According to new research carried out by Nielsen, consumers with internet access in developing countries are just as likely to try and beat food price inflation by searching for money-saving grocery deals as those in developed countries.  The study of 29,000 shoppers across fifty eight countries showed that no matter where the consumer lives, behaviour showed many similarities. However, it did also highlight some striking differences.  

Half of the respondents from the USA said they would stock up on sales items, compared to one-third in the Asia Pacific region, as a way of beating inflation. In South Africa and South Korea, social media plays a bigger role with forty three per cent saying they would use social media to find online deals compared to only twenty per cent in the US and twenty four per cent in Canada.
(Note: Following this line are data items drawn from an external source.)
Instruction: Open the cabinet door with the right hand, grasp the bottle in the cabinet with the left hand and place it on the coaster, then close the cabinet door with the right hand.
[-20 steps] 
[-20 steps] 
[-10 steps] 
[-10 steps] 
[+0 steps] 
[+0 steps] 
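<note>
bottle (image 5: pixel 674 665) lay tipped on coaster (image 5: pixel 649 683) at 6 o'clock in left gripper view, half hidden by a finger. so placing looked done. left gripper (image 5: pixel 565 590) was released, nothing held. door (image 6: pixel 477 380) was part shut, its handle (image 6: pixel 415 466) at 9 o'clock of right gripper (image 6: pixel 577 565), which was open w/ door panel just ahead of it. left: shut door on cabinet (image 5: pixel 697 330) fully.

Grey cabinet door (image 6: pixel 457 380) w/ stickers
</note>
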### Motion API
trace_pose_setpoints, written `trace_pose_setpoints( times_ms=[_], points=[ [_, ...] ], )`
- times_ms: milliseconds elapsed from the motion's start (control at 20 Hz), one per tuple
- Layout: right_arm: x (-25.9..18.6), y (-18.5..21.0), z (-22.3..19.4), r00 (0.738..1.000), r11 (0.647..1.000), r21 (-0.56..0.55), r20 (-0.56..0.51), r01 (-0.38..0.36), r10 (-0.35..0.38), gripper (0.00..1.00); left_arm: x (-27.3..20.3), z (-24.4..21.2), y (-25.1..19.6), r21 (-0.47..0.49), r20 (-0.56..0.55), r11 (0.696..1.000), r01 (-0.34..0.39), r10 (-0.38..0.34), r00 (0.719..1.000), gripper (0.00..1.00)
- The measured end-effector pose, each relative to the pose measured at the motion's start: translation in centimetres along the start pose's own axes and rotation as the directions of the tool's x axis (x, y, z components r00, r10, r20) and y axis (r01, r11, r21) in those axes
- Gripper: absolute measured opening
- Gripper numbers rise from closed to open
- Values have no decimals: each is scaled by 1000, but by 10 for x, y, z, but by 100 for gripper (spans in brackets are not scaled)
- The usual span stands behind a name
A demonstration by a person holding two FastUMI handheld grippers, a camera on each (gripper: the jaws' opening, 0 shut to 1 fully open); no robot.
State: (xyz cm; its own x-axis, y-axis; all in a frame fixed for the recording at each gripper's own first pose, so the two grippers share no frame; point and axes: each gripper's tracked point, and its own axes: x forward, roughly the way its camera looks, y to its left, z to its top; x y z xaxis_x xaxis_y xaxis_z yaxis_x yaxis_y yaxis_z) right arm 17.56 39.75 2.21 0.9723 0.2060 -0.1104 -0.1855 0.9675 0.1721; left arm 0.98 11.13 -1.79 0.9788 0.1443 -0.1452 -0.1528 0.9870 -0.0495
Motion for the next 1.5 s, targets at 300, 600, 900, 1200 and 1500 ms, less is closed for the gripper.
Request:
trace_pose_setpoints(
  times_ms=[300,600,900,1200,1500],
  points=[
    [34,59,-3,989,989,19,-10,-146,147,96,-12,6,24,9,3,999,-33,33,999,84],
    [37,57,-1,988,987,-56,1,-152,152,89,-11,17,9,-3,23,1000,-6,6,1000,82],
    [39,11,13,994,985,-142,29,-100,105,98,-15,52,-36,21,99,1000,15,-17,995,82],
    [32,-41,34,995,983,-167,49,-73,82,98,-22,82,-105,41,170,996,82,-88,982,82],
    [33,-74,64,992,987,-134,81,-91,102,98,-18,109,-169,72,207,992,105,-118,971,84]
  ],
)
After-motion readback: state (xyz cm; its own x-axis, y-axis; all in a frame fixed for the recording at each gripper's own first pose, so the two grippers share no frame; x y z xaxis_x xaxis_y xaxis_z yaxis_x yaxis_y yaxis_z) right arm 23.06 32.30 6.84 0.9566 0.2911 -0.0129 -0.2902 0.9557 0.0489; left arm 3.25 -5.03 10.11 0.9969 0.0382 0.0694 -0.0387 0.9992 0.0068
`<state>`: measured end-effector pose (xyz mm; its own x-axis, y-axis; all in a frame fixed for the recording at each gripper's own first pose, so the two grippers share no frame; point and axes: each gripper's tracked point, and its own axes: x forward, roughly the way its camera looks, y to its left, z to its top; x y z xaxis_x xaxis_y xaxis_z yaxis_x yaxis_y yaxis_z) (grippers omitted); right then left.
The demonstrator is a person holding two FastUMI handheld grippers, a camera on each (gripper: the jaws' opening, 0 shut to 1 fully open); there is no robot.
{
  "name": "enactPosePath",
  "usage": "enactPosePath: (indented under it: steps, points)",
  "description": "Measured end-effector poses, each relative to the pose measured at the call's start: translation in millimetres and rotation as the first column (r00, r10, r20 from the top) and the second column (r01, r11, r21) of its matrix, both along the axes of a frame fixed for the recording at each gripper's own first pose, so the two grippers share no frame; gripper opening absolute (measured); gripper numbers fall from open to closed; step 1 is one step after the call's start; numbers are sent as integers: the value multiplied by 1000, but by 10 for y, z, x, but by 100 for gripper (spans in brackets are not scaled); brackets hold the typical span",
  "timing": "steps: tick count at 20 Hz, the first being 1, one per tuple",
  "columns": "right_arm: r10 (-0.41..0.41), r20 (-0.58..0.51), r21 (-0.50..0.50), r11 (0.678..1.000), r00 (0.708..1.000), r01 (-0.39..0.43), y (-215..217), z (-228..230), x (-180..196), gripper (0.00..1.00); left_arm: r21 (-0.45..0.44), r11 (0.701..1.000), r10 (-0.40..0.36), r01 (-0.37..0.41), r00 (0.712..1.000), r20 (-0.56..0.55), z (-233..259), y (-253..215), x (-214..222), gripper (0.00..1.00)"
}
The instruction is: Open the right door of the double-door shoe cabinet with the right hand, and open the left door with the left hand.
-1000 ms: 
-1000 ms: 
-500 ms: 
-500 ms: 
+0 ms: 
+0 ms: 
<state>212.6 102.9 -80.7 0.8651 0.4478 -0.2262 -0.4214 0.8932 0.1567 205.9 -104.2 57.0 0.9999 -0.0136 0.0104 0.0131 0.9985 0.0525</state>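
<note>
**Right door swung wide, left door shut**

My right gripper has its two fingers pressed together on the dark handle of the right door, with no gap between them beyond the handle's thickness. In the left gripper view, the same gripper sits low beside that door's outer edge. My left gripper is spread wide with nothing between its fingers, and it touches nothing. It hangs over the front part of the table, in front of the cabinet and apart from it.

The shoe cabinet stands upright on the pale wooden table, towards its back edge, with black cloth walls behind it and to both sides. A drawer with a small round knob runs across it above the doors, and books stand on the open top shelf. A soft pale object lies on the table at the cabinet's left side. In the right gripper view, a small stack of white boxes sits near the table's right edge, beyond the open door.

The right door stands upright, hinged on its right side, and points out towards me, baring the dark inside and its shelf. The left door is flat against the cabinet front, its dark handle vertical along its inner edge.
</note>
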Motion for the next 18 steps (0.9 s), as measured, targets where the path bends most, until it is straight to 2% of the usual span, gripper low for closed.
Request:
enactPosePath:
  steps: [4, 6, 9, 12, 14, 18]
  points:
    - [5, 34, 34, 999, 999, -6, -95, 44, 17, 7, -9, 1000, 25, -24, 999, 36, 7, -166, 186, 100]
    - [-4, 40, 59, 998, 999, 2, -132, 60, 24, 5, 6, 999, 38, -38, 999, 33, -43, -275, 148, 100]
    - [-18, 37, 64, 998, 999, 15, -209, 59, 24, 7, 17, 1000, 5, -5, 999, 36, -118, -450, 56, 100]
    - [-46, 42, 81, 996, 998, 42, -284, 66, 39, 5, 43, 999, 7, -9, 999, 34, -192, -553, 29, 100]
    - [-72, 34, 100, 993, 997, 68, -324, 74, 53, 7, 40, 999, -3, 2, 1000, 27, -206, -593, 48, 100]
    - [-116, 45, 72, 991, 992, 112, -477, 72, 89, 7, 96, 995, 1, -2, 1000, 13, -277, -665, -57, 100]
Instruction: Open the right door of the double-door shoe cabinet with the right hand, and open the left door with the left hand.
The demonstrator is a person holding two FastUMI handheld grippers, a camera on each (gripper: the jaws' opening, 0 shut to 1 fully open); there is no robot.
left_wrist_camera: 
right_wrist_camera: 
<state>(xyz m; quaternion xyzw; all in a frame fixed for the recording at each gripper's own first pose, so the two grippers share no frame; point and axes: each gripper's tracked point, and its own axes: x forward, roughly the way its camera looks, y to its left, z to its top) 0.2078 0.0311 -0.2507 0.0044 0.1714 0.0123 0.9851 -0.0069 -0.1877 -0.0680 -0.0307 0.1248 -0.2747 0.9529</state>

The research also revealed that thirty two per cent of shoppers in developing countries would use the internet to beat food price inflation which is actually only a fraction below the 33% in developed economies.  

The majority (85%) of those asked stated that higher food prices would in fact force a change in their shopping habits; the category that would take the biggest hit would be sweets, snacks, ready meals and fizzy drinks. Most said they would continue to buy the same amount of basic foods.

The findings by Nielsen also went on to reveal big opportunities for supermarket chains with the expansion of own-brand labels, especially in India where forecasts show that supermarket sales will more than double in the next couple of years from $1.8bn to an expected $5bn. Furthermore, in the last year private label sales have grown by twenty two per cent.

The report also discovered that feeling cash-strapped wasn’t just linked to income with North America being the wealthiest region with almost half (46%) of those taking part in the study earning $50,000 or more – yet only nine per cent felt they could spend freely.